I live in the UK and I go out for ice cream, but then we have a good ice cream parlour a walk from our house.
Anyway, further to the class question earlier, I am prepared to get flamed for this, but these are my personal views on class in the UK.
Working class - people who do jobs where you get your hands dirty, where you are likely to work standing up, less skilled manual work. Most likely to rent rather than own houses.
Middle class - People who sit at a desk. More qualified. Professional jobs. Likely to own their houses.
Upper middle classes - Higher up in the jobs than the middle classes. Some inherited money.
Upper class - Highly qualified job - doctors, lawyer, judges. Likely to have trust funds or inheritances.
Gentry - Lords, Ladies and royalty - inherit their houses - not as rich as people might think.
In my experience it is possible to move between working and middle classes. It is very possible to come from a working class background and to gain all the trappings of the middle classes.
However travelling from the middle to the upper class is impossible. I am, I guess, middle class. I went out with a very upper class guy when I was younger. His parents were a doctor and a lawyer, he had been privately educated at a very good school and was at Oxford. I felt completely out of place with his family and friends. I just didn't fit in.
In his youth my father, who was working class, had a 'dalliance' with a Lady. (Think Lady Chatterly). There was no way that anything could have come of it. Granted that was back in the 60s but I don't think it is much more different today.

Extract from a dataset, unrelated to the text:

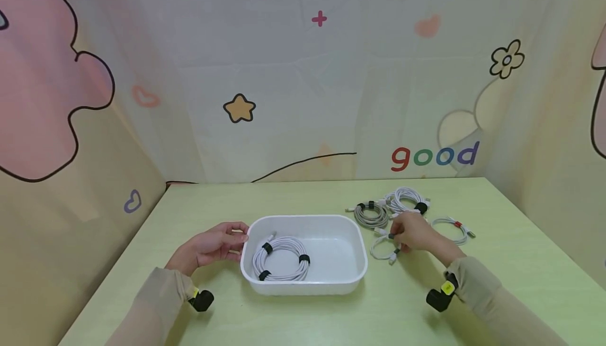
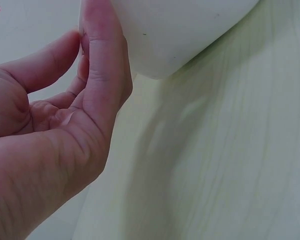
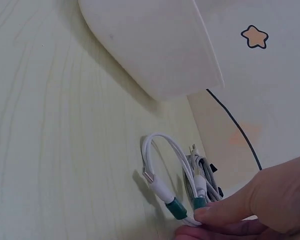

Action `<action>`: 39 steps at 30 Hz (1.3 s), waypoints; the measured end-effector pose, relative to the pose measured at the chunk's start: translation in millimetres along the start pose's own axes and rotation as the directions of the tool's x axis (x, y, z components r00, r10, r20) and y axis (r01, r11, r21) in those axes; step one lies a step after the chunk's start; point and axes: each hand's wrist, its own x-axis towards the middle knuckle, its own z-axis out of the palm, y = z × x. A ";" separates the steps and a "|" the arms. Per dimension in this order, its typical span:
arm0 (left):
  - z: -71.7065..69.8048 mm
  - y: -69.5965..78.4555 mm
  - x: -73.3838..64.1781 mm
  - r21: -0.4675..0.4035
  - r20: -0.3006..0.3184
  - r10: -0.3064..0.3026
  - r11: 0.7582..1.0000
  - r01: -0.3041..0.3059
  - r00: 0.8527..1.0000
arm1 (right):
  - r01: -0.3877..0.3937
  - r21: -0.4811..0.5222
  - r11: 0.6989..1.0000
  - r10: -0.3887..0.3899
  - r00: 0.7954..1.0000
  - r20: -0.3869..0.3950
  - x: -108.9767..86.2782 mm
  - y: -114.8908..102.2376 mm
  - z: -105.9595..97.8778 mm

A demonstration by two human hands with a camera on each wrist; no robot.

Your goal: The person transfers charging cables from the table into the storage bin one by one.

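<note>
A white plastic bin (image 1: 338, 262) stands on the table with a coiled white cable (image 1: 284, 259) in its left half, bound by black straps. My left hand (image 1: 220, 243) grips the bin's left rim, thumb on one side of the wall and fingers on the other, as the left wrist view also shows. Right of the bin, my right hand (image 1: 414, 233) pinches a short white charging cable (image 3: 157, 187) between thumb and fingers, near its green ties. The cable's loop and plugs stick out toward the bin; its gripped part is hidden by the fingers.
Behind the right hand lie a grey coiled cable (image 1: 371, 215) and a larger white coil (image 1: 406, 199) with a black strap. Farther right is a thin white cable (image 1: 450, 225) with a red tie. A patterned curtain (image 1: 293, 83) borders the table (image 1: 213, 199) at the back.
</note>
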 end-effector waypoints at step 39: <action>-4.1 -2.9 3.0 0.017 0.002 0.004 1.000 -0.004 1.000 | -0.025 0.088 0.996 0.019 0.997 0.069 19.7 -68.8 -34.9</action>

Debutants aren't presented at court anymore but there is still a certain level of young ladies being found someone to marry. The problem at the core of Downton, that women can't inherit, still stands.

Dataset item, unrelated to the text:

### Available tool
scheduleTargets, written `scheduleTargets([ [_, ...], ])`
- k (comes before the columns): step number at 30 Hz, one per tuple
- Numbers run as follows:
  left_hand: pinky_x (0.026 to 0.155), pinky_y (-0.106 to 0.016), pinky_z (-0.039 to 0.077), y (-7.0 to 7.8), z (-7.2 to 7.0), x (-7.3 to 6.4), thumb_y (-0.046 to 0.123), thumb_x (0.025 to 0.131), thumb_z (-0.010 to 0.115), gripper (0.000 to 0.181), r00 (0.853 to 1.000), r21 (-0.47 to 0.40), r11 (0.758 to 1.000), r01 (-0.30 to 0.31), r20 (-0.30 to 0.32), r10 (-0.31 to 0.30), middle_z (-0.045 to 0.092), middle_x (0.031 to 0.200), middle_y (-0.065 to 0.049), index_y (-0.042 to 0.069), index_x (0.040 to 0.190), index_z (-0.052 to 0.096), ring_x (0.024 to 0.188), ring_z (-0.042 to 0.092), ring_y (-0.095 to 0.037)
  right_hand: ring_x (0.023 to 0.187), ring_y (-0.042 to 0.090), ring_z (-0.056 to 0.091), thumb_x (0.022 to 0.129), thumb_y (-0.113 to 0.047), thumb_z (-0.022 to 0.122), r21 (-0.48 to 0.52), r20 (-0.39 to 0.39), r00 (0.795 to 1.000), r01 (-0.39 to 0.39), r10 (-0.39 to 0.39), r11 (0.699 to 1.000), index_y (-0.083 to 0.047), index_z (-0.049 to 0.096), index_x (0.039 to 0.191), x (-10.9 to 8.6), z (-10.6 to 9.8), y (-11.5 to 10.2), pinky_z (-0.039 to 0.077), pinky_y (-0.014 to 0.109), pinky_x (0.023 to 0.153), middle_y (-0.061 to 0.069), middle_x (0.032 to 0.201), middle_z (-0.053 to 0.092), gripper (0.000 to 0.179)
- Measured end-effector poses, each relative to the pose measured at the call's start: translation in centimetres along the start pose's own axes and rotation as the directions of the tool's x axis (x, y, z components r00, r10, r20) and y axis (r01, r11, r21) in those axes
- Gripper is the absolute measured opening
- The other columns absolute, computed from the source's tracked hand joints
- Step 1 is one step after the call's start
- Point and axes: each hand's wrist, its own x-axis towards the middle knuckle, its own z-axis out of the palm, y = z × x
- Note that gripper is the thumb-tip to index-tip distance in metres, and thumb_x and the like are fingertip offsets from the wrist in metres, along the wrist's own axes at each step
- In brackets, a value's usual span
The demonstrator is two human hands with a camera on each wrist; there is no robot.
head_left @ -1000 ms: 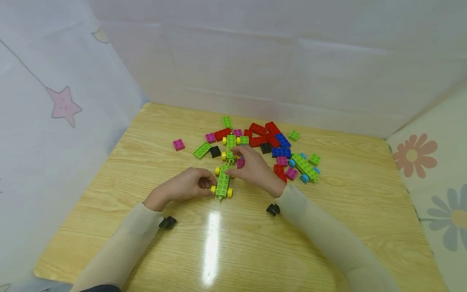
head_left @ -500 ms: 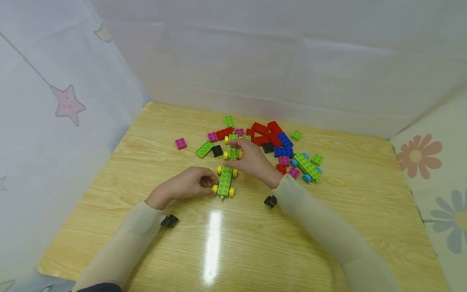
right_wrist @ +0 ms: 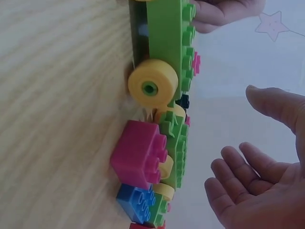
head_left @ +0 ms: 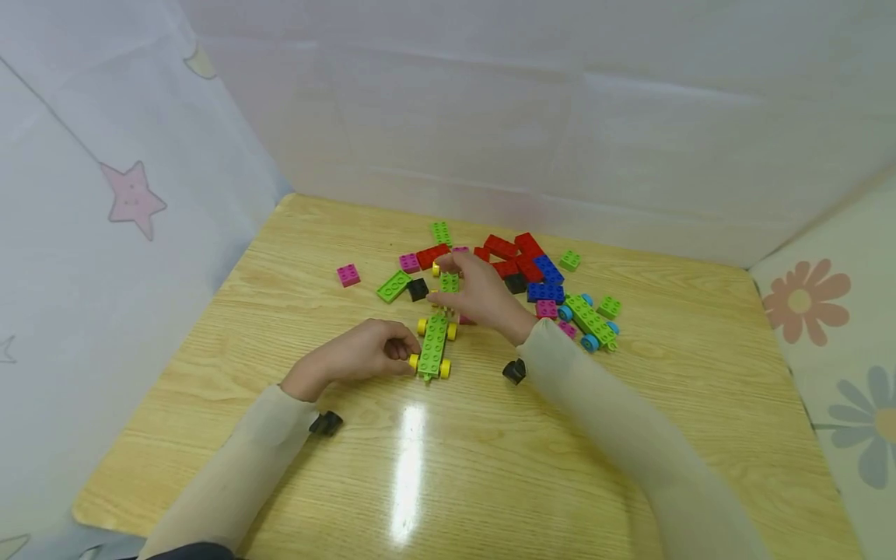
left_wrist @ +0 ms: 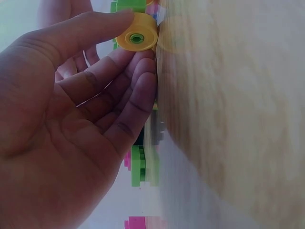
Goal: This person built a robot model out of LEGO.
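A lime green toy car base (head_left: 434, 346) with yellow wheels stands on the table in front of the person. My left hand (head_left: 358, 351) pinches its near left wheel (left_wrist: 138, 37) between thumb and fingers, as the left wrist view shows. Just beyond it, end to end, is a second green car base (head_left: 450, 283) with yellow wheels, partly covered in the head view by my right hand (head_left: 483, 295). That hand hovers over it, thumb and fingers spread apart; in the right wrist view nothing lies between them. A magenta brick (right_wrist: 138, 152) sits beside the two bases.
Loose bricks lie beyond the hands: red bricks (head_left: 501, 247), blue bricks (head_left: 545, 292), and an upturned green brick (head_left: 394, 286). To the right stands a green car base with blue wheels (head_left: 589, 319). A magenta brick (head_left: 348, 275) lies apart at the left. White cloth (head_left: 448, 117) hangs behind the table.
My right hand has moved from the near car base's far end up over the second base. My left hand stays at the same wheel. The head view has shifted slightly.
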Motion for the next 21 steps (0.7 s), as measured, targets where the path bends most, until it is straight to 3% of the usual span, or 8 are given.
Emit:
scheduleTargets([
  [5, 0.091, -0.03, 0.062, -0.3, 0.0, -0.1, 0.016, 0.1, 0.086, 0.02, 1.0, 0.0, 1.0, -0.006, -0.003, 0.006, 0.08, 0.112, 0.0, 0.014, 0.119, 0.081, 0.099, 0.071, -0.011, 0.152, 0.034, 0.057, 0.104, -0.036, 0.082, 0.0, 0.03, 0.999, 0.04, -0.04, 0.999, -0.012, 0.061, 0.157, 1.9, -0.1, -0.5, 0.05, 0.053, 0.127, 0.007, 0.159, 0.063, 0.062],
  [13, 0.09, -0.028, 0.062, -0.3, -0.1, -0.1, 0.017, 0.101, 0.086, 0.02, 1.0, -0.007, 1.0, -0.01, 0.004, 0.01, 0.08, 0.112, -0.001, 0.014, 0.12, 0.081, 0.099, 0.071, -0.011, 0.153, 0.034, 0.057, 0.108, -0.031, 0.079, -0.017, 0.099, 0.994, 0.041, -0.039, 0.999, -0.013, 0.061, 0.158, 5.1, -0.1, -1.3, 0.051, 0.053, 0.126, 0.007, 0.161, 0.064, 0.057],
  [21, 0.09, -0.028, 0.062, -0.2, -0.1, -0.1, 0.018, 0.1, 0.086, 0.017, 1.0, 0.007, 1.0, -0.027, 0.004, 0.027, 0.08, 0.11, 0.002, 0.015, 0.117, 0.081, 0.097, 0.071, -0.009, 0.15, 0.034, 0.059, 0.107, -0.028, 0.079, -0.089, 0.145, 0.988, 0.071, -0.057, 0.993, -0.008, 0.063, 0.155, 8.1, 0.2, -1.2, 0.052, 0.051, 0.125, 0.01, 0.159, 0.065, 0.054],
])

The gentry are not a rich as people think. I have been in many houses of lower ranks of the gentry and they are falling to pieces. People inherit houses and all the contents. They cannot afford to heat or run them. Big houses require staff but the money is not there to pay for them. Just think how much Downton costs to run each month. Often the family estate become a millstone round the neck of the eldest son. No one wants to be the one to lose the house on his watch.
It does open doors, but it's not like life in Downton anymore.